> **ACTIVITY**
Apart from the pictures, every record here must be copied word for word.

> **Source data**
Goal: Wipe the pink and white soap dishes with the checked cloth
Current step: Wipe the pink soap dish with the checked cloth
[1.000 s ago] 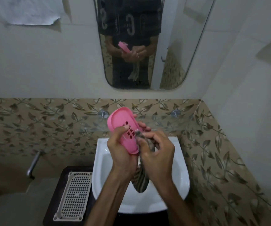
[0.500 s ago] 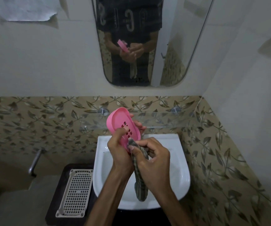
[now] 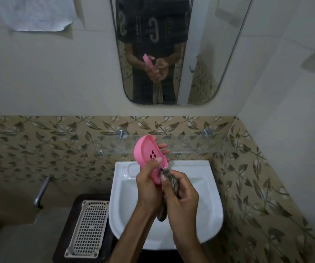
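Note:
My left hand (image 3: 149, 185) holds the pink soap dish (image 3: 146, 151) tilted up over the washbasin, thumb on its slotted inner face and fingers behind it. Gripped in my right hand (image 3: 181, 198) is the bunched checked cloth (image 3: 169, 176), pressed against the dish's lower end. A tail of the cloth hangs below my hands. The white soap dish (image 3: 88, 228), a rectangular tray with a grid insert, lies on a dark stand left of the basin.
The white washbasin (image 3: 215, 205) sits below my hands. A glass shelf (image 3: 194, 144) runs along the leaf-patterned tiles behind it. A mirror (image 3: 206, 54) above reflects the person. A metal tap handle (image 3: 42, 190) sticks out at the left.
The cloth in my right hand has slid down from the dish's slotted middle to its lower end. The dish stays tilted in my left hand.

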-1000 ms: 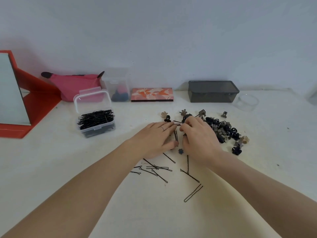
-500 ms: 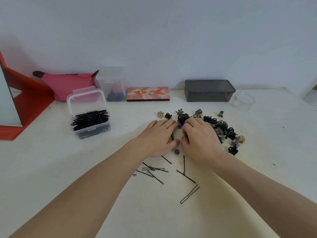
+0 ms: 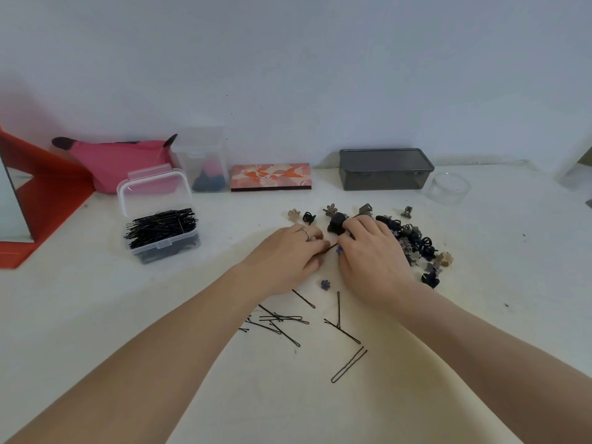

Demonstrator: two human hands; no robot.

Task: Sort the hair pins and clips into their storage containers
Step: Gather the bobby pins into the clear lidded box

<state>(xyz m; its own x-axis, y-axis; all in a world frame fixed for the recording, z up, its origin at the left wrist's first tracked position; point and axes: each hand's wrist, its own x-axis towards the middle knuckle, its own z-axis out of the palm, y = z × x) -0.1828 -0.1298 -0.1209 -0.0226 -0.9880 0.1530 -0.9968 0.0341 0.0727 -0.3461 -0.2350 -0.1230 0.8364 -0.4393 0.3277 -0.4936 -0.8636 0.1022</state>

> **OUTPUT FOR THIS EXERCISE**
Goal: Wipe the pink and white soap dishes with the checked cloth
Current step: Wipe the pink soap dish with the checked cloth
[1.000 s ago] 
[0.500 s ago] 
[now] 
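Note:
My left hand (image 3: 149, 185) holds the pink soap dish (image 3: 146, 151) tilted up over the washbasin, thumb on its slotted inner face and fingers behind it. Gripped in my right hand (image 3: 181, 198) is the bunched checked cloth (image 3: 169, 176), pressed against the dish's lower end. A tail of the cloth hangs below my hands. The white soap dish (image 3: 88, 228), a rectangular tray with a grid insert, lies on a dark stand left of the basin.
The white washbasin (image 3: 215, 205) sits below my hands. A glass shelf (image 3: 194, 144) runs along the leaf-patterned tiles behind it. A mirror (image 3: 206, 54) above reflects the person. A metal tap handle (image 3: 42, 190) sticks out at the left.
The cloth in my right hand has slid down from the dish's slotted middle to its lower end. The dish stays tilted in my left hand.
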
-1000 ms: 
-500 ms: 
+0 ms: 

Demonstrator: two human hands; no robot.

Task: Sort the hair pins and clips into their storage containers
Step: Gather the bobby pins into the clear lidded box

<state>(xyz m; its own x-axis, y-axis; all in a world frame fixed for the recording, z up, its origin at the left wrist's first tracked position; point and axes: each hand's wrist, its own x-axis towards the middle knuckle, its own z-axis out of the palm, y = z × x) -0.1828 -0.1298 -0.1209 -0.0226 -0.9880 0.1530 -0.9968 0.0341 0.0727 -0.3461 -0.2350 -0.1230 0.8364 -0.4393 0.3277 -0.4936 -0.8636 0.1022</state>

This exercise has been worked through to completion.